## REQUIRED WORK
Search the listing below, and show each line that includes the word "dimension".

## TASK INPUTS

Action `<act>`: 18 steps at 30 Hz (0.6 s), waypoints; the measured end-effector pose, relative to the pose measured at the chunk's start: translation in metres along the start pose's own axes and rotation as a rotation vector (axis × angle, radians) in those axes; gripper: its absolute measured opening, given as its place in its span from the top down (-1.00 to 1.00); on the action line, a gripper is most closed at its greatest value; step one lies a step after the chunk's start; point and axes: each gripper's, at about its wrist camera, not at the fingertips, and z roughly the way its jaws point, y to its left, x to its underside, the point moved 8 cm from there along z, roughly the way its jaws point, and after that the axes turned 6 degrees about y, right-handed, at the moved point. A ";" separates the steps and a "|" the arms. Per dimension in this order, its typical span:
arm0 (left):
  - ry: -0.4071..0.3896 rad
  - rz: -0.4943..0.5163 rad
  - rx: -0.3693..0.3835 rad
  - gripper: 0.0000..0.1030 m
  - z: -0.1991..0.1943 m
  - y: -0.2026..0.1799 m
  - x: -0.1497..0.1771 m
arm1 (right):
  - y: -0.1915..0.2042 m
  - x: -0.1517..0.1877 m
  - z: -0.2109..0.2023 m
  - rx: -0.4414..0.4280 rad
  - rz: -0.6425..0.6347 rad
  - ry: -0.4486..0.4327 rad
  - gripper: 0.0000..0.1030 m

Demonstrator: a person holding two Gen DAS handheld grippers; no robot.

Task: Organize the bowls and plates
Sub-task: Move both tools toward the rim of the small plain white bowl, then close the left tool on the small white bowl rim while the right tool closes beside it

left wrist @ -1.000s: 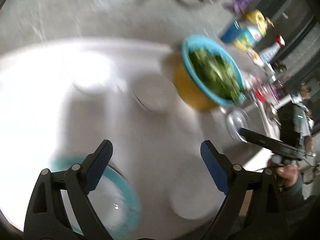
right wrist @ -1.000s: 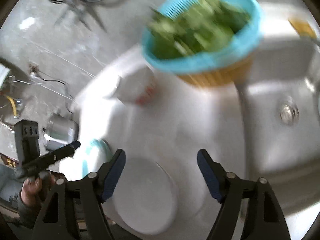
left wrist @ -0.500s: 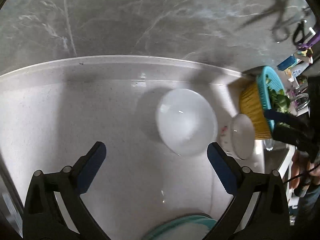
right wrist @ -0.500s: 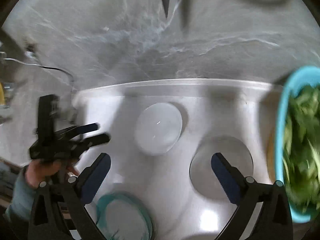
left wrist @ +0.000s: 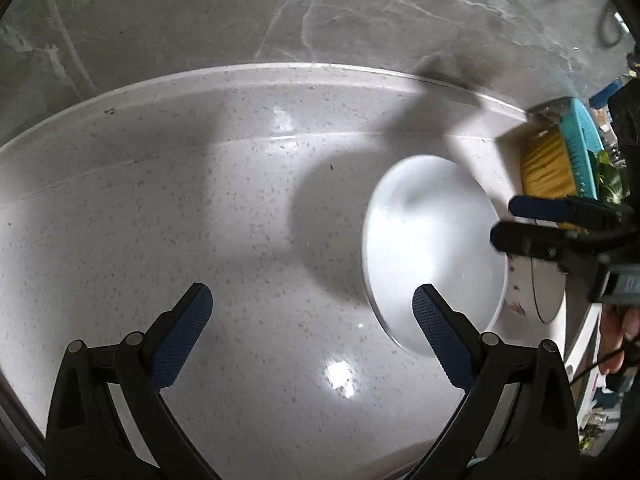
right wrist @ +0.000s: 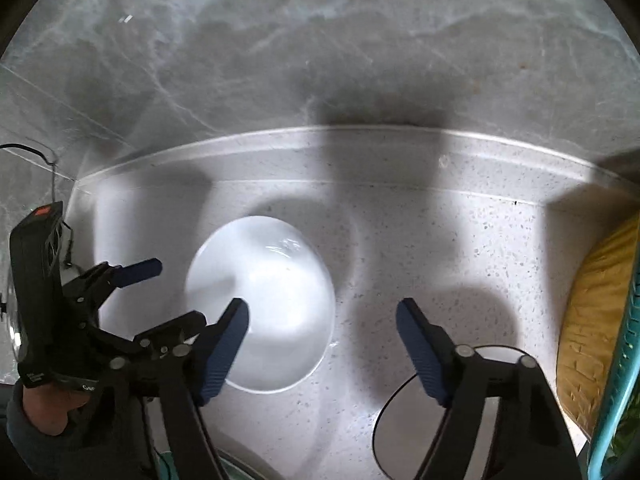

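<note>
A white bowl point(left wrist: 432, 256) stands upright on the speckled white counter point(left wrist: 200, 200). My left gripper point(left wrist: 314, 312) hangs open just left of it, its right finger over the bowl's near rim. In the right wrist view the same bowl point(right wrist: 276, 304) lies under my right gripper point(right wrist: 320, 332). Its jaws are closing, the left finger over the bowl's inside and the right finger outside the rim, with no pad pressing. A small dark-rimmed bowl point(left wrist: 528, 296) with red flowers sits right of the white one, and it shows again as the dark-rimmed bowl point(right wrist: 404, 432).
A yellow basket with a teal colander of greens point(left wrist: 560, 156) stands at the right, seen close as the basket point(right wrist: 592, 320). A grey marble wall point(left wrist: 280, 12) backs the counter. A person's hand point(right wrist: 44, 408) holds the left gripper point(right wrist: 168, 292). A teal-rimmed plate's edge point(right wrist: 228, 464) shows below.
Both grippers have swung over and down toward the white bowl, which now looks larger. The right gripper's jaws stand narrower than half a second ago. The basket has slid to the edge of both views.
</note>
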 end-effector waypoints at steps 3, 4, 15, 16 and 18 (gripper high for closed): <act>-0.007 -0.018 -0.003 -0.95 0.008 0.003 -0.008 | 0.004 -0.002 0.012 0.020 -0.015 0.023 -0.46; -0.006 -0.019 -0.007 -0.95 0.010 0.003 -0.009 | 0.005 -0.003 0.017 0.034 -0.021 0.035 -0.46; -0.008 0.038 -0.016 0.45 0.037 -0.031 -0.016 | 0.004 -0.004 0.057 0.096 -0.031 0.134 0.35; -0.006 0.047 -0.003 0.65 0.037 -0.037 -0.017 | 0.005 -0.003 0.059 0.082 -0.033 0.143 0.45; -0.001 0.063 -0.001 0.83 0.038 -0.046 -0.017 | 0.011 -0.003 0.061 0.055 -0.047 0.143 0.74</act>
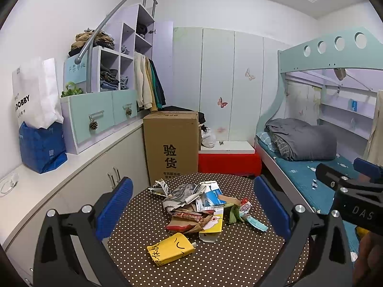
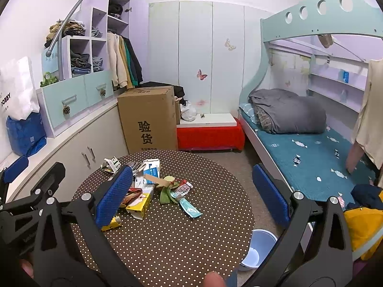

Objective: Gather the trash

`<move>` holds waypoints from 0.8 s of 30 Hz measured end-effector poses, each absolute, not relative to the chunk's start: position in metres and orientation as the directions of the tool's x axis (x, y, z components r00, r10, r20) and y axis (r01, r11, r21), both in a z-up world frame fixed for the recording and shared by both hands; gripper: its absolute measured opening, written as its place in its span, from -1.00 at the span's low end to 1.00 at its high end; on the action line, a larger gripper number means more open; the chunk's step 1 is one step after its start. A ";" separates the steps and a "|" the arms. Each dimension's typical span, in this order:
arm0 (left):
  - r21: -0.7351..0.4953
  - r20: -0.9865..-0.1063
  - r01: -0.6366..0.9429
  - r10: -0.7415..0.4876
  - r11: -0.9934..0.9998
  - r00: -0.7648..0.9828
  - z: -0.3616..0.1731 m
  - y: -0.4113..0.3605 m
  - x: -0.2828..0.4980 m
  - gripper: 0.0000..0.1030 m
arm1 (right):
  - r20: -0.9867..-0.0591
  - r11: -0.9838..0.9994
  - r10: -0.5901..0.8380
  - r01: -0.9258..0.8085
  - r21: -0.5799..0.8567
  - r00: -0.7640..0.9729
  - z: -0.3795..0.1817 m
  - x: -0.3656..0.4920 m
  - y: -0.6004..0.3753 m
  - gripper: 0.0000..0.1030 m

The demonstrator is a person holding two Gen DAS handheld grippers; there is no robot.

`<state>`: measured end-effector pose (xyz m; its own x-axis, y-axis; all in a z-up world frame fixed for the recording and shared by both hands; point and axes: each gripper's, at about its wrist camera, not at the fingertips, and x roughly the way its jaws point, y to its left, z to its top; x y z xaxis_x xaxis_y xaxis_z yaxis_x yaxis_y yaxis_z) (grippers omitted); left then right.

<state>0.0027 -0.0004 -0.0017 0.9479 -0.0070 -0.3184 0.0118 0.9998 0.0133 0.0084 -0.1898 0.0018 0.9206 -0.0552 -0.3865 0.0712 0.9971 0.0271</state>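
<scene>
A pile of trash [image 1: 198,205] lies on the round brown polka-dot table [image 1: 239,258]: crumpled newspaper, a blue-white box [image 1: 211,197], torn cartons, wrappers. A yellow carton [image 1: 171,248] lies apart, nearest me. My left gripper [image 1: 194,209] is open and empty above the table's near side, its jaws wide either side of the pile. My right gripper [image 2: 192,191] is also open and empty over the table [image 2: 172,239]; the pile [image 2: 153,191] sits by its left finger. A pale blue bin [image 2: 259,248] stands on the floor at the table's right edge.
A tall cardboard box [image 1: 171,143] and a red-skirted low platform [image 1: 229,162] stand behind the table. White cabinets [image 1: 95,174] run along the left. A bunk bed with a teal mattress [image 2: 306,157] and grey duvet is at the right.
</scene>
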 end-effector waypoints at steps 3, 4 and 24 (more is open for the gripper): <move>0.011 -0.319 0.011 -0.007 1.000 0.948 -0.002 -0.001 0.003 0.92 | -0.387 0.997 -0.055 0.071 0.026 0.921 0.002 0.009 -0.189 0.90; 0.012 -0.319 0.011 -0.006 1.000 0.948 -0.002 0.000 0.003 0.92 | -0.386 0.997 -0.056 0.071 0.026 0.921 0.002 0.009 -0.189 0.90; -0.016 -0.382 0.018 -0.022 1.000 0.924 -0.023 0.010 0.026 0.92 | -0.438 0.998 -0.051 0.059 0.003 0.897 -0.009 0.030 -0.184 0.90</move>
<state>0.0259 0.0096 -0.0227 0.9238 -0.0225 -0.3823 0.0179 0.9997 -0.0156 0.0297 -0.1838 -0.0090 0.8974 -0.0514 -0.4382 0.0587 0.9983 0.0033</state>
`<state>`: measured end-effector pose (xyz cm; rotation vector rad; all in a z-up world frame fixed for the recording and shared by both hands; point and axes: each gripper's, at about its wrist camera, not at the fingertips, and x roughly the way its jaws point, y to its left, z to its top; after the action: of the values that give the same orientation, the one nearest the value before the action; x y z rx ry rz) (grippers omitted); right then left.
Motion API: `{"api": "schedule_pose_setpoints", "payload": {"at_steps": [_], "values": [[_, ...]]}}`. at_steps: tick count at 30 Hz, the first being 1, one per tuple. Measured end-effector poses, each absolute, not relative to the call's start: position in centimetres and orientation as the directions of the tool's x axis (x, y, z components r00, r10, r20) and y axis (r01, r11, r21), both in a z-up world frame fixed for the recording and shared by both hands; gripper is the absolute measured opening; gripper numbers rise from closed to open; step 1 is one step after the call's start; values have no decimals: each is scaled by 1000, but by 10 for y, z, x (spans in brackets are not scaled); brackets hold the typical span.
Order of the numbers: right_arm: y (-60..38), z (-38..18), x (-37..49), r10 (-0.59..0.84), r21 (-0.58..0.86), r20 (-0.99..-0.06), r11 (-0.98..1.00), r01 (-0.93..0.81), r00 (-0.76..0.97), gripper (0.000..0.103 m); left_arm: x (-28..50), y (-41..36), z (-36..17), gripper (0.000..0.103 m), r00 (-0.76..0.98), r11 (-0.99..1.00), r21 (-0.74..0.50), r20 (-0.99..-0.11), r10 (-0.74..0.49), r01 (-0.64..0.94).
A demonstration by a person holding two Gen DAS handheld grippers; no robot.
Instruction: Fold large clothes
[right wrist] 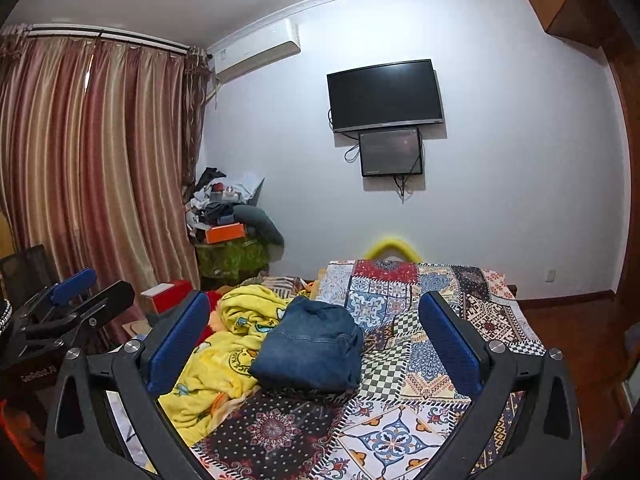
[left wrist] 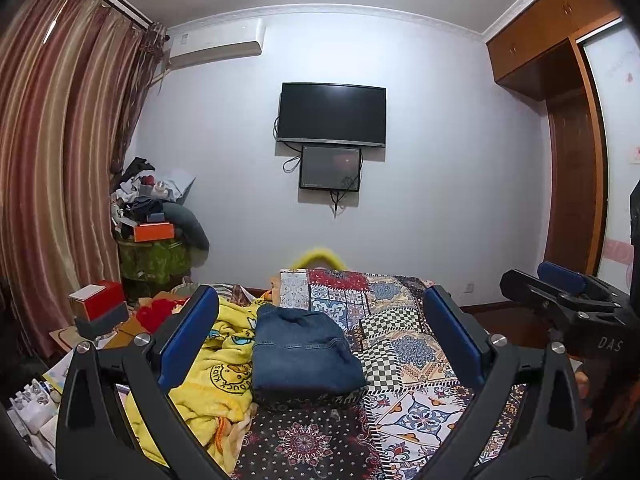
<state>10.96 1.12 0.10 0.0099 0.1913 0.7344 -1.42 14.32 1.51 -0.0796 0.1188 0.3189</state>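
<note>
Folded denim garment (left wrist: 304,350): blue, heavy twill with visible stitched seams, squared into a thick, roughly rectangular bundle. It lies on the bed (left wrist: 416,404), near the middle, its left edge touching a crumpled yellow fleece blanket (left wrist: 216,380) printed with cartoon ducks.

Bed cover: flat patchwork cloth of checks, medallions and floral tiles. Bare cover lies open to the right of the denim and in front of it.

Left gripper (left wrist: 320,344): black frame, blue ribbed pads, jaws spread wide and released, nothing between them; the denim shows beyond the gap, untouched.

Right gripper (right wrist: 316,344): same build, jaws likewise wide apart and empty, the denim in view between the fingers, clear of both pads.

Left margin of bed: cluttered boxes (left wrist: 98,304) and a heap of clothes before striped curtains (left wrist: 52,160).
</note>
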Motion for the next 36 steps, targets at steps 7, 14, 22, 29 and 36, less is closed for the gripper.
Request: {"api": "schedule_pose_setpoints", "payload": {"at_steps": [7, 14, 22, 29, 36], "values": [[10, 2, 108, 666, 69, -175, 743, -666, 725, 103, -12, 146, 12, 103, 943, 948, -62, -139, 302, -313], [9, 0, 108, 664, 72, -181, 745, -663, 726, 103, -10, 147, 10, 103, 943, 949, -58, -144, 301, -311], [8, 0, 108, 662, 70, -198, 745, -663, 723, 103, -6, 152, 7, 103, 941, 948, -68, -159, 298, -312], [7, -1, 108, 662, 70, -202, 745, -664, 722, 103, -4, 157, 5, 103, 941, 949, -76, -173, 290, -306], [7, 0, 108, 661, 66, -202, 745, -664, 723, 103, -3, 160, 5, 103, 946, 954, -88, -179, 269, -288]]}}
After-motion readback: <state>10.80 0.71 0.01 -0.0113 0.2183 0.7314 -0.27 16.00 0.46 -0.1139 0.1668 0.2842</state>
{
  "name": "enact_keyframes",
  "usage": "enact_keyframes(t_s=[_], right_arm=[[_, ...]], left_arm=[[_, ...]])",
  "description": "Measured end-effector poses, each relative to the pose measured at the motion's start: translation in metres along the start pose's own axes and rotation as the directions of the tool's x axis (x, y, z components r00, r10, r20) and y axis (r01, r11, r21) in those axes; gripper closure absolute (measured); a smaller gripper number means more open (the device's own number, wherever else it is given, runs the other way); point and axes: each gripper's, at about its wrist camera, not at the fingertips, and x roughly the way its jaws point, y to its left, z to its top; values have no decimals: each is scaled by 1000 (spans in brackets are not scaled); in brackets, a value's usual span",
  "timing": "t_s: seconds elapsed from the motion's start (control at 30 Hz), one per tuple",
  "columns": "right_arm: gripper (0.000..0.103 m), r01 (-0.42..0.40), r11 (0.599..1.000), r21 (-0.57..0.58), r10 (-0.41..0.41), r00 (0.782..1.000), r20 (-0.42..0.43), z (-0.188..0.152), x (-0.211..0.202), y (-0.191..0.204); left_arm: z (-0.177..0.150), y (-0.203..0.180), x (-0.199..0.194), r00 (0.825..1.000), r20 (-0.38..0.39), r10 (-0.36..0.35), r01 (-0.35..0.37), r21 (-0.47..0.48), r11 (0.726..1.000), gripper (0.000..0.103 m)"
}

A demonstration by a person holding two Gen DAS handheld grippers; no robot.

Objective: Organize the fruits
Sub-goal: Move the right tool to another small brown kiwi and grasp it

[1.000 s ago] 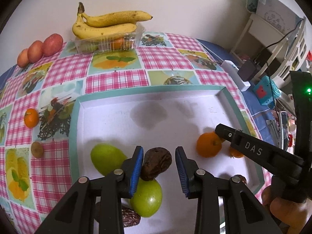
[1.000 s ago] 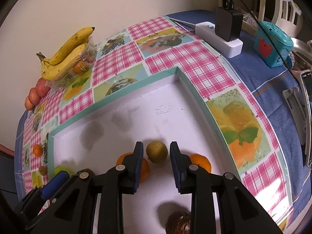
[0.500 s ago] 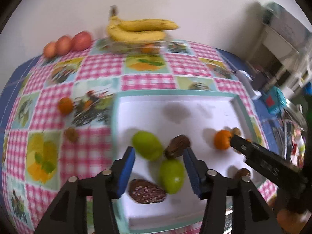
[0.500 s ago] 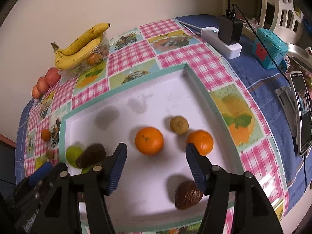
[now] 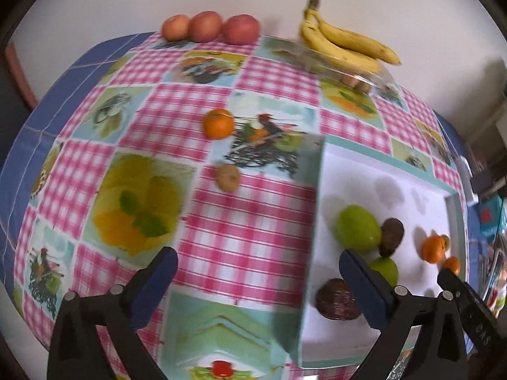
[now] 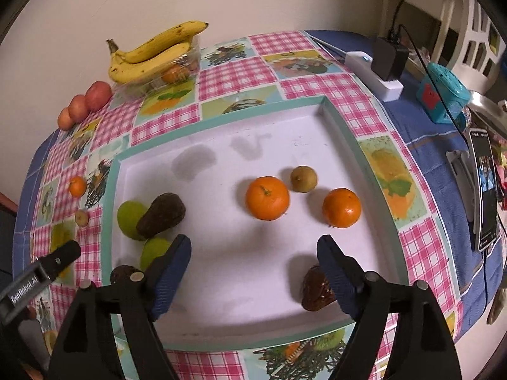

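In my white tray [image 6: 221, 323] lie 2 oranges [image 6: 267, 198] toward 2 o'clock with a small brown fruit [image 6: 304, 178] just beside them, and 2 green fruits [image 6: 130, 215] touching a dark avocado [image 6: 161, 215] at 9 o'clock. A small orange [image 5: 218, 123] and a brown fruit [image 5: 227, 176] sit outside on the checked cloth [image 5: 247, 215]. My left tongs [image 5: 258, 280] and right tongs [image 6: 253, 266] both gape wide, holding nothing.

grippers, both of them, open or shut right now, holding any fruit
Left gripper: open, holding nothing, over the tablecloth.
Right gripper: open, holding nothing, over the white tray.
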Motion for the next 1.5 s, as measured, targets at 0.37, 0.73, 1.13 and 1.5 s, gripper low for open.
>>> enact_keyframes(t_s=[0.37,0.73,1.13,1.5], right_arm=[[14,-5,996,-85,5,1000,5,-5,5,38],[14,-66,986,-153,61,998,-35,-12,15,84],[14,-154,968,-197,148,988,-46,-18,21,128],[14,-222,943,-248,222,975,-28,-21,23,165]], left_arm=[[9,28,1,998,18,61,-60,-40,997,0],[21,74,1,994,32,108,-102,-148,984,0],[31,135,-7,983,59,176,-151,-295,943,0],[32,177,-9,978,62,198,-158,-394,905,0]])
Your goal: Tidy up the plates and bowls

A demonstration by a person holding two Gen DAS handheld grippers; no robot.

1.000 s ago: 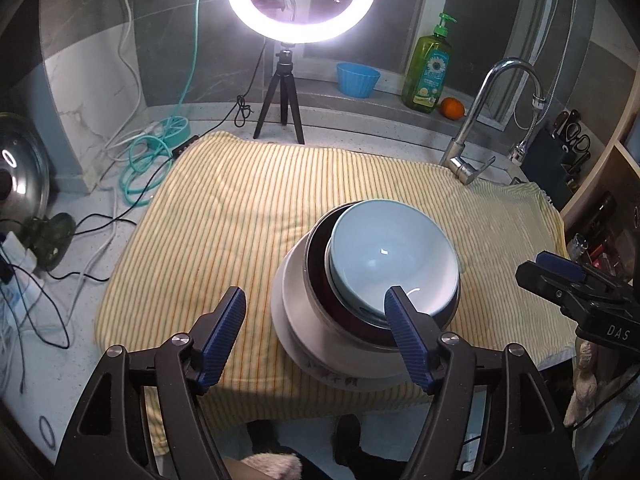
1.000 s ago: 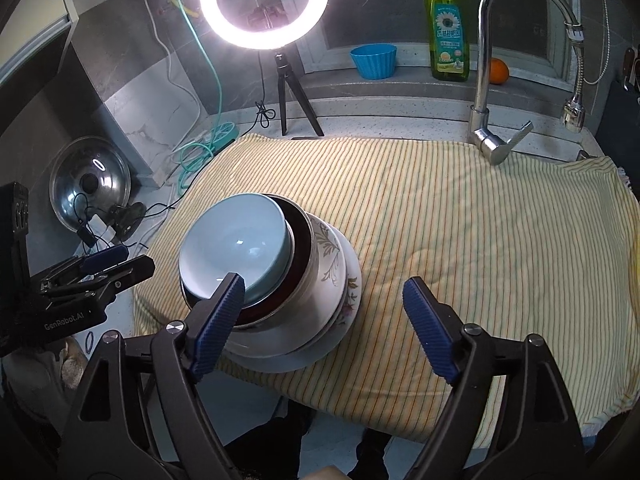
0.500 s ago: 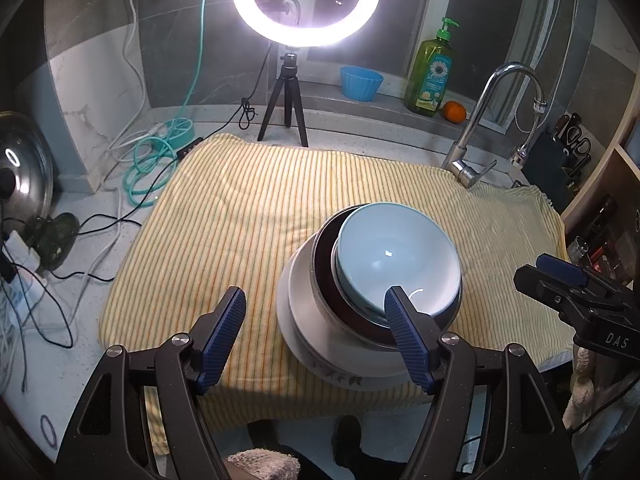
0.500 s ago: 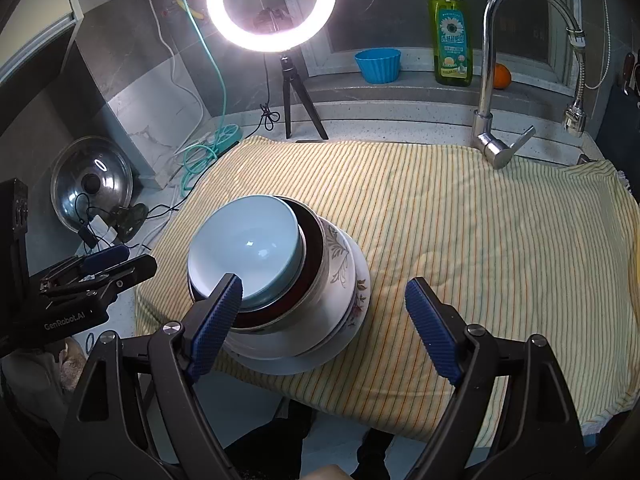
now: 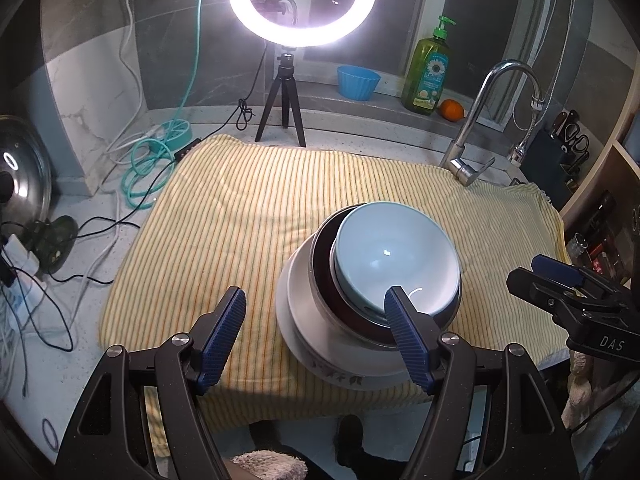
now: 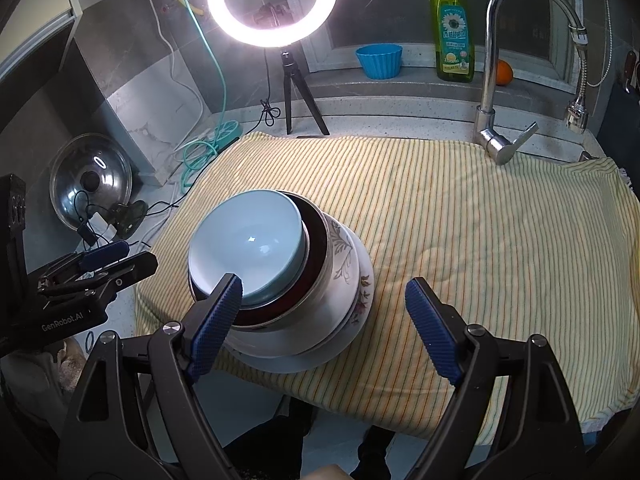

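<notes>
Bowl stack (image 5: 372, 280) beyond left hand-held gripper (image 5: 316, 304)

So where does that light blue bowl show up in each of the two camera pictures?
Left wrist view: the light blue bowl sits right of centre, topping the stack, behind that gripper's right-hand finger.
Right wrist view: the light blue bowl sits left of centre, behind the left-hand finger.
Shared landmark: the ring light, top of both.

Left gripper (image 5: 314, 340): black arms, bumpy blue pads, round silver screws.
Right gripper (image 6: 324, 326): same black arms, blue pads, silver screws.
Writing: white "GenRobot.AI" and "DAS" on the bodies.
</notes>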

## EXERCISE RESULT
Action `<act>`: 18 steps at 30 Hz (0.6 s), waypoints; the measured end-effector pose, relative to the pose measured at the chunk's start: translation in metres along the start pose's own axes and rotation as a rotation vector (axis × angle, radians) in those axes; gripper: its absolute measured opening, given as its place in its span from the top down (-1.00 to 1.00); on the action line, a gripper is most closed at its greatest value; step one lies a step after the chunk's start; point and axes: each gripper's, at about its wrist camera, not at the fingertips, and z roughly the way its jaws point, y to its left, x to its underside, the point moved 8 cm from there along z, roughly the way its jaws point, and after that the axes turned 6 degrees about y, right-handed, at the moved point. A ";" separates the steps and a "|" the arms. Per dimension in this order, its typical span:
`<move>` holds waypoints from 0.8 s of 30 Hz measured end-effector poses, each absolute, not relative to the chunk's start: position in metres and orientation as the directions of the tool's x axis (x, y, z components r00, r10, r20) and y axis (r01, r11, r21), both in a z-up world frame fixed for the recording and shared by both hands; gripper: its absolute measured opening, written as its place in its span, from -1.00 at the span's low end to 1.00 at its high end; on the action line, a larger gripper number means more open; the chunk's step 1 is one step after its start. A ";" separates the steps and a "|" the arms. Each dimension's typical span, in this order:

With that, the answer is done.